Антон был не один. На сей раз был он с дамой.
— Добрый вечер! — Дмитрий остановился, тяжёлым взглядом окинул встреченных. Он сильно сомневался, что вечер и впрямь обещает быть добрым.
— Познакомьтесь, это Лена. Тоже у нас… работает.
На вид Лене было около сорока. Среднего роста, кареглазая шатенка, она приветливо кивнула Дмитрию. Тому ничего другого не оставалось, как осторожно пожать протянутую руку. Впрочем, он тут же понял, что осторожничал зря — ладонь у Лены оказалась не по-женски крепкой.

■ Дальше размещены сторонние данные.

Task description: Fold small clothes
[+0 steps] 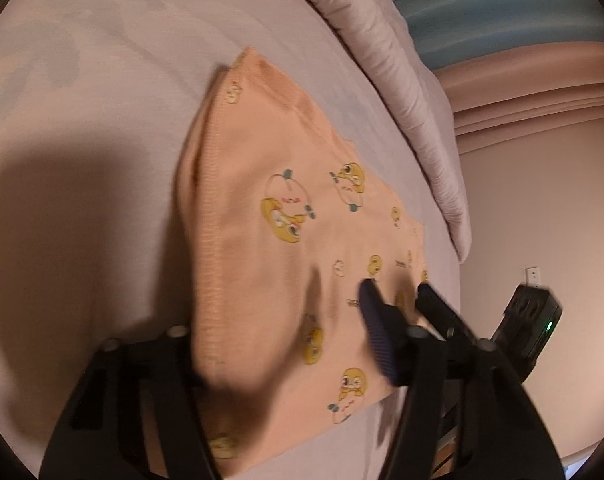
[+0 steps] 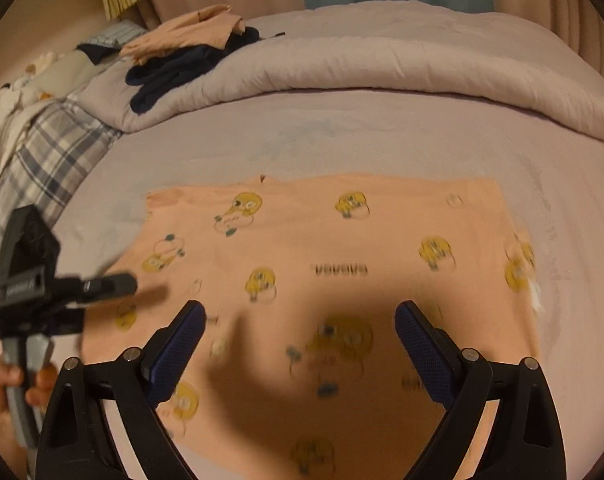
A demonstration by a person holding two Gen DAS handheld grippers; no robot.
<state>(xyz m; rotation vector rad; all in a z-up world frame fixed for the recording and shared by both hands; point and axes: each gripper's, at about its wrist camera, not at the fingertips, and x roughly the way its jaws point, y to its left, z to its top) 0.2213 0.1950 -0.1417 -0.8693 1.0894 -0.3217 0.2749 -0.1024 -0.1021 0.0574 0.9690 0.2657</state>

— Нам бы посидеть, поговорить, — сказал Антон, оглядываясь в поисках свободной скамейки. Таковых не наблюдалось — вечер выдался сухим и довольно тёплым, так что народу в скверике хватало. Бабушки выгуливали закутанных в сто одёжек внуков, пенсионеры обсуждали тяжёлую политическую ситуацию, где-то раздавался стук костяшек домино.
Дмитрий тоскливо воздел глаза к небу. Там, впереди, малиновый язык заката облизывал крыши дальних домов. Там проявился уже бледный диск луны — обкусанный с правого края. И не было там подсказки, как отшить навязчивого собеседника.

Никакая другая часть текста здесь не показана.